Help with using the Runge-Kutta 4th order method on a system of 2 first order ODE's.

The original ODE I had was $$ \frac{d^2y}{dx^2}+\frac{dy}{dx}-6y=0$$ with $y(0)=3$ and $y'(0)=1$. Now I can solve this by hand and obtain that $y(1) = 14.82789927$. However I wish to use the 4th order Runge-Kutta method, so I have the system:

$$ \left\{\begin{array}{l} \frac{dy}{dx} = z \\ \frac{dz}{dx} = 6y - z \end{array}\right. $$ With $y(0)=3$ and $z(0)=1$.

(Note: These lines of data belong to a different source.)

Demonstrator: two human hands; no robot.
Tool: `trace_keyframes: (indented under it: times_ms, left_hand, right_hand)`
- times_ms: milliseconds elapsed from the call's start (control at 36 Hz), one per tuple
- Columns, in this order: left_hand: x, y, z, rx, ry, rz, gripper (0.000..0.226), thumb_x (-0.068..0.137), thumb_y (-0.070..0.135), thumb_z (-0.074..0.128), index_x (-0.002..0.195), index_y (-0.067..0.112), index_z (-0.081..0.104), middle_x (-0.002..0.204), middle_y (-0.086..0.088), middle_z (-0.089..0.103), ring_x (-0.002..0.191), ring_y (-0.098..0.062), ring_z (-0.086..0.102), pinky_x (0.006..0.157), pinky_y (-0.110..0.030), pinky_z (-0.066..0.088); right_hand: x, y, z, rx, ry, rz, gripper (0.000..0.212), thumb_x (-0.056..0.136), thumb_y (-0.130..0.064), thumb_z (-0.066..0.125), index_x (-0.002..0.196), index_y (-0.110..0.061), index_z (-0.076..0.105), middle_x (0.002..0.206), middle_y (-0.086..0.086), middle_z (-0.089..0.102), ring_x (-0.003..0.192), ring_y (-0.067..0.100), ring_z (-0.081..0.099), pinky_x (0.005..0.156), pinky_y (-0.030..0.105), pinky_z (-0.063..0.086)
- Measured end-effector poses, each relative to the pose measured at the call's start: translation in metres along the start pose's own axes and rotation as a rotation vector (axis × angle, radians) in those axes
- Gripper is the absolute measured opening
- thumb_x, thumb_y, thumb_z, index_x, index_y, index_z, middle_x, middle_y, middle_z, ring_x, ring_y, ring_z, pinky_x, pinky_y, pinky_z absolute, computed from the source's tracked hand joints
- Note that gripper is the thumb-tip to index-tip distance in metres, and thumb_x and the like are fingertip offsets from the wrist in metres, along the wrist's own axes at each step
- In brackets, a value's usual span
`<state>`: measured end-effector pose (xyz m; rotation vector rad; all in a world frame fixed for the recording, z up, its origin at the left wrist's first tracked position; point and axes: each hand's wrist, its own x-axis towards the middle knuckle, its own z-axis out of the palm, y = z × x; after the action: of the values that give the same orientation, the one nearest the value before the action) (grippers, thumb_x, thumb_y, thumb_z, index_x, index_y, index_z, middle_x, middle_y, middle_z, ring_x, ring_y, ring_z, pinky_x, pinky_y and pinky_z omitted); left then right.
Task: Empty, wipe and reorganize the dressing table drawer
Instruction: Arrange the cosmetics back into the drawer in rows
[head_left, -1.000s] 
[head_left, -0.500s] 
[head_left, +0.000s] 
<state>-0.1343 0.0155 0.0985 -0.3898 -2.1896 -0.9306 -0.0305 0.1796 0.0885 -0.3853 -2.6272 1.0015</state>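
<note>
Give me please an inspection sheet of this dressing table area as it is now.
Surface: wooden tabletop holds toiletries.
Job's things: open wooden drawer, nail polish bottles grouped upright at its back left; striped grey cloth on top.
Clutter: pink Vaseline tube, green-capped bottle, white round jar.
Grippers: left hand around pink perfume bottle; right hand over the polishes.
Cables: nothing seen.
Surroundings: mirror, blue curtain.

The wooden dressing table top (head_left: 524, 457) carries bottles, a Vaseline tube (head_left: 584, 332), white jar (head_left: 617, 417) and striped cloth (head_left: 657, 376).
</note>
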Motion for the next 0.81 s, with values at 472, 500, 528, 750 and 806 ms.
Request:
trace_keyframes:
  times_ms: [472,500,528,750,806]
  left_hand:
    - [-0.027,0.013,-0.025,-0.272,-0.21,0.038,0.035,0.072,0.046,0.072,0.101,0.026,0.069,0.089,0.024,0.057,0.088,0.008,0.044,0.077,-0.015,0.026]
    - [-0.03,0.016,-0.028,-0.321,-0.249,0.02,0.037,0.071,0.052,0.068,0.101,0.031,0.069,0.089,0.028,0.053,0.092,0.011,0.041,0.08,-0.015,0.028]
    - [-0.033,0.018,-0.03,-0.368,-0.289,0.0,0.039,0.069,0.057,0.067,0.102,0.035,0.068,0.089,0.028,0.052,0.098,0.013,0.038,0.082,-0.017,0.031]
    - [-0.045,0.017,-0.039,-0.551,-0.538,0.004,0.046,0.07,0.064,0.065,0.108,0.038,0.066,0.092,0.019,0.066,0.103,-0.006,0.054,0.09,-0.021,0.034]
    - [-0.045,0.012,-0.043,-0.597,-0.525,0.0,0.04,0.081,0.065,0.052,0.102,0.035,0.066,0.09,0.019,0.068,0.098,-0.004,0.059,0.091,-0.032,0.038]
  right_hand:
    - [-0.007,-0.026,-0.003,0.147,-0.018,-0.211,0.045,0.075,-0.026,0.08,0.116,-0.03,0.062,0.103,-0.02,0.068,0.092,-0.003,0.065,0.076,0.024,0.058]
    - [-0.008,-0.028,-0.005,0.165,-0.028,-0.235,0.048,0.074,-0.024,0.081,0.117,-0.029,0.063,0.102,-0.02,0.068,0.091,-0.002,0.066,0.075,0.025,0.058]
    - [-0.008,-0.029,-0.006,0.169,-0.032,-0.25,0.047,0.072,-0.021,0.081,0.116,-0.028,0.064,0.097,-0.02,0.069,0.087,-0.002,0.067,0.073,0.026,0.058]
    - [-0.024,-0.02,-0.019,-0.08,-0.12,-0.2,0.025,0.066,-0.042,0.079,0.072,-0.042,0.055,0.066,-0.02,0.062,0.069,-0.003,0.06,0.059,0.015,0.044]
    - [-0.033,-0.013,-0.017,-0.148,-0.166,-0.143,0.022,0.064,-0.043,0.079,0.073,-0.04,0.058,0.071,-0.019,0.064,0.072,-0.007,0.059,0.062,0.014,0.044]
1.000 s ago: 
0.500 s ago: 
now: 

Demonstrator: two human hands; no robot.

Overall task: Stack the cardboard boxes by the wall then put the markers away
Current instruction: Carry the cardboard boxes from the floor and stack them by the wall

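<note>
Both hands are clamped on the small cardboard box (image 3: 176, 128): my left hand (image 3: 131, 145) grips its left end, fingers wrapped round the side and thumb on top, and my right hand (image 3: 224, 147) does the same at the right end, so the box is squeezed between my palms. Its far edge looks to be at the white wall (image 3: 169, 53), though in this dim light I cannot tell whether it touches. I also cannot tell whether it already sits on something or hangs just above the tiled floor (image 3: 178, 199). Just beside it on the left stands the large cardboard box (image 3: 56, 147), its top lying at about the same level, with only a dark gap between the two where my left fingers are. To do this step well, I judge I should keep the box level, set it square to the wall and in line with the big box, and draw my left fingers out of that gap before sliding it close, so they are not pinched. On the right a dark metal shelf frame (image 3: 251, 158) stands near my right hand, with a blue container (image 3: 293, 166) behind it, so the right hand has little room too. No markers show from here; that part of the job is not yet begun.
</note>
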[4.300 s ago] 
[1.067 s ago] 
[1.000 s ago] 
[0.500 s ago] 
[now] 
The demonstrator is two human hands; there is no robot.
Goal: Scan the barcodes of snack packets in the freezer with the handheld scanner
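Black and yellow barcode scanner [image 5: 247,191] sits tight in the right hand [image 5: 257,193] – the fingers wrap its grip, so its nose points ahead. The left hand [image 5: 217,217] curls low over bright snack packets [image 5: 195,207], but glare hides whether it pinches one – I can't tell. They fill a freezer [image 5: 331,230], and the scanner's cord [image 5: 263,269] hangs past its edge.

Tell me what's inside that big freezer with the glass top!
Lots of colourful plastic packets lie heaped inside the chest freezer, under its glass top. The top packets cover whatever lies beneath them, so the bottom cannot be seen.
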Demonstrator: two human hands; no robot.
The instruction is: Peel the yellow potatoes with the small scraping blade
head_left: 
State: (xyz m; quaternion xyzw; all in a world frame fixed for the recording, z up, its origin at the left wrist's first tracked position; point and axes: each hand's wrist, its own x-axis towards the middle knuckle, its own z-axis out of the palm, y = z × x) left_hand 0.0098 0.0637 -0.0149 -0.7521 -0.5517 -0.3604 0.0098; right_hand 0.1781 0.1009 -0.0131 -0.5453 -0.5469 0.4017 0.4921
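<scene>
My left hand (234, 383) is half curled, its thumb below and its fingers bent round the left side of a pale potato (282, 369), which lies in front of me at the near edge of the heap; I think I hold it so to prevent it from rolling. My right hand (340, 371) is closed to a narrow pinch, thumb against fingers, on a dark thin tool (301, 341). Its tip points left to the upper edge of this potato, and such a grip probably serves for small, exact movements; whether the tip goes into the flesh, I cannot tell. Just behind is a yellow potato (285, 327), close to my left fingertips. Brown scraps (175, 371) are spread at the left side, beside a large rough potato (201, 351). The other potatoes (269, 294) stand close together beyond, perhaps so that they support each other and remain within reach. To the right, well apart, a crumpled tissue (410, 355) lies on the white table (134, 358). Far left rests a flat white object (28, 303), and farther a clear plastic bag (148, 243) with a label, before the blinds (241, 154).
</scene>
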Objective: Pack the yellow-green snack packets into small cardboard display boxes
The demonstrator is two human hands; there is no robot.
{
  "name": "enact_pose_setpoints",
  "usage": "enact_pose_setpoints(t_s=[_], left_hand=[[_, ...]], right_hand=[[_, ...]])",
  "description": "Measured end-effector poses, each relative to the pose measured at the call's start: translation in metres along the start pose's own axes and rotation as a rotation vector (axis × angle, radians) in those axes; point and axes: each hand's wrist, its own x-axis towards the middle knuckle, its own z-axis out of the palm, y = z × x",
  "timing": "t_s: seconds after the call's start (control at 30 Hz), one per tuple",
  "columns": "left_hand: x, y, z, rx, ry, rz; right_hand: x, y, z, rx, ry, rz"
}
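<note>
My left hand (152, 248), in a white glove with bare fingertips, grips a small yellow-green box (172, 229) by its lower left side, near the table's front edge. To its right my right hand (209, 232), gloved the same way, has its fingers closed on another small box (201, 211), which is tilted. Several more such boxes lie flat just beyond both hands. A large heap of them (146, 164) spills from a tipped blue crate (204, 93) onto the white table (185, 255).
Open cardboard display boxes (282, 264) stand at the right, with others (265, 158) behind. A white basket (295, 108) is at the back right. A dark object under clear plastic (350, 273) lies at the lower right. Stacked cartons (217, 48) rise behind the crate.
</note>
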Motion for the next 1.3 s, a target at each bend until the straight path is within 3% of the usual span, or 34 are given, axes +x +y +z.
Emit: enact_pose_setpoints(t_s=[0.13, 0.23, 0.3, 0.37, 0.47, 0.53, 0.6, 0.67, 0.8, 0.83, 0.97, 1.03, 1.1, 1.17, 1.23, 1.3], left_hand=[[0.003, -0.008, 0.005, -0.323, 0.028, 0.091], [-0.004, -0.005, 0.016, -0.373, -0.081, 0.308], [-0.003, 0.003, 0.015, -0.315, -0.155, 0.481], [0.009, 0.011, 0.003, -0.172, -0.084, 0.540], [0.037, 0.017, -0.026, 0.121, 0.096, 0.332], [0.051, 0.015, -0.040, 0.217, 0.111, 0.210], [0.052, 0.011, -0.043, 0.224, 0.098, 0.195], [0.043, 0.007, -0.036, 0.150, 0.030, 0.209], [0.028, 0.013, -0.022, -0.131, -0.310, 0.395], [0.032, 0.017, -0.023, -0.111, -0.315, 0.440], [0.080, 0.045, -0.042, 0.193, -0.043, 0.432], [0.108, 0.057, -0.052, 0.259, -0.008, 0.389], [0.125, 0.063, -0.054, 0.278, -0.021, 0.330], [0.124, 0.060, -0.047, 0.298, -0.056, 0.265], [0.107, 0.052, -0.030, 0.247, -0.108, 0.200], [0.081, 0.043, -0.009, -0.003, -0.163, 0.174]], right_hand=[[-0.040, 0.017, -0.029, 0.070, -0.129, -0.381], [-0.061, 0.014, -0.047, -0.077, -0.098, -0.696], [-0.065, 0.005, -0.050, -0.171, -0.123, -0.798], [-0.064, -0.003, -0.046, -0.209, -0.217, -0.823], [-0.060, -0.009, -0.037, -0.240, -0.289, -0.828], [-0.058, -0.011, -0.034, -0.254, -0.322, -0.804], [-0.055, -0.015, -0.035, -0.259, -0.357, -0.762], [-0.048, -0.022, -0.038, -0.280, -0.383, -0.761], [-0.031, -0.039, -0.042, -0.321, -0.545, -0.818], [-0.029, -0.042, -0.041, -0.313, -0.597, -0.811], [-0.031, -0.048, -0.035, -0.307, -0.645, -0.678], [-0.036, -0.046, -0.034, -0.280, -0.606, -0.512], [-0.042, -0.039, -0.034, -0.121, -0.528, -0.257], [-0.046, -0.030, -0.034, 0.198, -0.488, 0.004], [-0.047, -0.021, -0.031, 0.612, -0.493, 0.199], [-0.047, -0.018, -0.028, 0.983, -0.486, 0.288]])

Now I know that for two general 1st order ODE's $$ \frac{dy}{dx} = f(x,y,z) \\ \frac{dz}{dx}=g(x,y,z)$$ The 4th order Runge-Kutta formula's for a system of 2 ODE's are: $$ y_{i+1}=y_i + \frac{1}{6}(k_0+2k_1+2k_2+k_3) \\ z_{i+1}=z_i + \frac{1}{6}(l_0+2l_1+2l_2+l_3) $$ Where $$k_0 = hf(x_i,y_i,z_i) \\ k_1 = hf(x_i+\frac{1}{2}h,y_i+\frac{1}{2}k_0,z_i+\frac{1}{2}l_0) \\ k_2 = hf(x_i+\frac{1}{2}h,y_i+\frac{1}{2}k_1,z_i+\frac{1}{2}l_1) \\ k_3 = hf(x_i+h,y_i+k_2,z_i+l_2) $$ and $$l_0 = hg(x_i,y_i,z_i) \\ l_1 = hg(x_i+\frac{1}{2}h,y_i+\frac{1}{2}k_0,z_i+\frac{1}{2}l_0) \\ l_2 = hg(x_i+\frac{1}{2}h,y_i+\frac{1}{2}k_1,z_i+\frac{1}{2}l_1) \\ l_3 = hg(x_i+h,y_i+k_2,z_i+l_2)$$

My problem is I am struggling to apply this method to my system of ODE's so that I can program a method that can solve any system of 2 first order ODE's using the formulas above, I would like for someone to please run through one step of the method, so I can understand it better.


Solution 1:

I will outline the process and you can fill in the calculations.

We have our system as:

$$ \left\{\begin{array}{l} \frac{dy}{dx} = z \\ \frac{dz}{dx} = 6y - z \end{array}\right. $$ With $y(0)=3$ and $z(0)=1$.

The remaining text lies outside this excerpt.